No rainbow pooping unicorns? Well, let the hate posts begin! ;D


----------



## tr573 (Aug 30, 2016)

Oh man gonna be so sweet when we get 4K 

:


----------



## veng (Aug 30, 2016)

Updates that affect 4 lenses I own, guess I'll be applying this one pretty quickly.


----------



## Don Haines (Aug 30, 2016)

not that I am impatiently waiting, but 30 seconds ago, it was not out on the Canadian support page


----------



## arbitrage (Aug 30, 2016)

Will this make the camera AF as well as my D500? If so that is great...otherwise....mehhhh...


----------



## eosuser1234 (Aug 30, 2016)

Does this mean no APS-C 4K camera until 2019 for Canon?


----------



## Big_Ant_TV_Media (Aug 30, 2016)

we will finally get some correction data for the 50mm F1.8 STM finally?
i just put my 7D2 in photo tech nyc too b fixed they found out the AF problems they are having
"mine any way" is about the sensor not being aligned "in there words my sensor IS TILTED"
and lens back focus


----------



## Dave Del Real (Aug 30, 2016)

eosuser1234 said:


> Does this mean no APS-C 4K camera until 2019 for Canon?



Well, could be 2018 at least...


----------



## unfocused (Aug 30, 2016)

I don't know if anyone has already pointed this out, but Rudy Winston's summary of the new wifi adapter says that it doesn't send raw files but instead creates a duplicate jpg file that it then transfers.


----------



## mpphoto (Aug 30, 2016)

I am happy to see the feature of this new firmware that will retract the STM prime lenses when powering off the camera.

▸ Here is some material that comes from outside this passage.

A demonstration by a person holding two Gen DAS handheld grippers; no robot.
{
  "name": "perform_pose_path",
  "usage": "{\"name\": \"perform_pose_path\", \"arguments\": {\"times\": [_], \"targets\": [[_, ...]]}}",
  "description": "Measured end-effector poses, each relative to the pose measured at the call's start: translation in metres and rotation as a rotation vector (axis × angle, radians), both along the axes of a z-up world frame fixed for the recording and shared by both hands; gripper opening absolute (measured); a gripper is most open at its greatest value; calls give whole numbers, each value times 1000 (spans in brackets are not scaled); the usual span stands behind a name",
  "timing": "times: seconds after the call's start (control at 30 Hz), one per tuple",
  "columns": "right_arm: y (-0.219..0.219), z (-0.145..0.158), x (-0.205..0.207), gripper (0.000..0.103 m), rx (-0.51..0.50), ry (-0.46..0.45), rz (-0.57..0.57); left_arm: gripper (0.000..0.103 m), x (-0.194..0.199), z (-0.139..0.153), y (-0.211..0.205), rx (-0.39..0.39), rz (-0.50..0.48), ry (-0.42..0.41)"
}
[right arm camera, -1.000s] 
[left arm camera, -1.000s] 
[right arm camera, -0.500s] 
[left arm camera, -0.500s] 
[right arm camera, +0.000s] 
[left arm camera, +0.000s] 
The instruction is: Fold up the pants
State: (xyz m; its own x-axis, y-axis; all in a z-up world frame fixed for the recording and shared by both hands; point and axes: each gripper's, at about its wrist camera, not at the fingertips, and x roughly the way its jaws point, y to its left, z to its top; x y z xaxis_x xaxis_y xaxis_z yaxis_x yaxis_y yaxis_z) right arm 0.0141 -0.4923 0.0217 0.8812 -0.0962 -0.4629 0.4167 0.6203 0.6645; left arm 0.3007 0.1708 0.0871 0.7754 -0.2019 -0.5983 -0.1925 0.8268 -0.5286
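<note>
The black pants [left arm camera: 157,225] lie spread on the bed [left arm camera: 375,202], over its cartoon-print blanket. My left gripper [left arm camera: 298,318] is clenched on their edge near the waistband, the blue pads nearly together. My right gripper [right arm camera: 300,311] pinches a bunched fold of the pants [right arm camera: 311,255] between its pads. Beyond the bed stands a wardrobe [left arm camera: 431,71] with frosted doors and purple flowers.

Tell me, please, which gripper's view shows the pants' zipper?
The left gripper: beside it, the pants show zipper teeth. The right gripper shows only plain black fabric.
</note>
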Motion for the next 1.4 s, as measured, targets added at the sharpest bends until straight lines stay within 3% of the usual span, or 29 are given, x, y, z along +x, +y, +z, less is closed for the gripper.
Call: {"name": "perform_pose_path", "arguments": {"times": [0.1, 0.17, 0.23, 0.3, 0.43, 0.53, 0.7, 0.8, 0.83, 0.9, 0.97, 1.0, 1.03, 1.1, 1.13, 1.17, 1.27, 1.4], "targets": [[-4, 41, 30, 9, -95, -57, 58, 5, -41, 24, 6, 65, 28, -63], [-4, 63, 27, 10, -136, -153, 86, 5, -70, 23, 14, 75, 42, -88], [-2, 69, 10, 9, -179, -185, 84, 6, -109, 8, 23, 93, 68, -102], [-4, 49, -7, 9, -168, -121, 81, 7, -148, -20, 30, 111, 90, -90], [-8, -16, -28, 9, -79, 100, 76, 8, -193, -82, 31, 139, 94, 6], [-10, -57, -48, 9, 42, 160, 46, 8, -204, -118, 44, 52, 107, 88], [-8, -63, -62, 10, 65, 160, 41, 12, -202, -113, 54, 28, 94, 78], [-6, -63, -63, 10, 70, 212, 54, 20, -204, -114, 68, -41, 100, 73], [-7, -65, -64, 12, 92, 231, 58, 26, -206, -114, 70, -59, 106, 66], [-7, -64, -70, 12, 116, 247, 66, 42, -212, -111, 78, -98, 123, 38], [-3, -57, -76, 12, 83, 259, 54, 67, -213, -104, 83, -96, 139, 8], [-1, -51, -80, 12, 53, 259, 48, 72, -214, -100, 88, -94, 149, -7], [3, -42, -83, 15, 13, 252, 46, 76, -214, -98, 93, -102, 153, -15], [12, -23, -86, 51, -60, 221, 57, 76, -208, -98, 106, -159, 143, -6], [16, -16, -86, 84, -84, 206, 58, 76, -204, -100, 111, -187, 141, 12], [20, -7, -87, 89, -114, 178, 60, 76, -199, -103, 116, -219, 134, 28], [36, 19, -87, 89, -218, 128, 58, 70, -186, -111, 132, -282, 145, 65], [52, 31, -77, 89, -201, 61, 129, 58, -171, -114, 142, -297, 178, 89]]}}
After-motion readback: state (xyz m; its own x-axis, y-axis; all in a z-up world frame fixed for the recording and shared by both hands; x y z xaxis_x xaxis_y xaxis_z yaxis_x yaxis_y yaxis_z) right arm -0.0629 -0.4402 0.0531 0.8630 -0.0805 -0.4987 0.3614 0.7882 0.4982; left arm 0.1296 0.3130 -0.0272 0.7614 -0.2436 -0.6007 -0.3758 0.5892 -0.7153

The failure of the lens to park itself has annoyed me. The front element is sticking out because of where you were focused, you turn the camera off, and it is still sticking out. I would worry about accidentally pushing the lens in and messing up the AF motor. Eventually, I would manually focus to retract the lens before powering off.

When I noticed the M3 retracts the EF-M 22mm when powering off, I thought it was a good idea and wondered why none of the SLRs did this with the 24/40/50mm STM lenses. Here's to hoping other bodies besides the 7D2 will retract STM lenses.


----------



## xps (Aug 30, 2016)

expected more from an specially announced firmware. Like V2 for my old 7D was


----------



## Valvebounce (Aug 30, 2016)

Hi Folks. 
Oh well, I was hoping that canon would issue a new firmware, but I was hoping it might turn on a few more f8 AF points I guess this must mean it is a hardware limit and that the baby 1Dx is stuck with 1 f8 AF point with 4 assist points with AF point expansion enabled. :'( Nothing here for me, but I'm pleased there is at least 1 thing some of you are happy to get for your STM lenses. 

Cheers, Graham.


----------



## Dave Del Real (Sep 2, 2016)

I don't get it, why not just release the firmware now? It's not like it only affects the new WiFi adapter...


----------



## Dave Del Real (Sep 7, 2016)

It's evening of the 7th here in the States and still no firmware update...


----------



## Dave Del Real (Sep 8, 2016)

Update now available:

https://www.usa.canon.com/internet/portal/us/home/support/details/cameras/dslr/eos-7d-mark-ii/eos-7d-mark-ii#drivers_downloads_tab


----------



## iaind (Sep 12, 2016)

Now updated . just need wf-e1 card


----------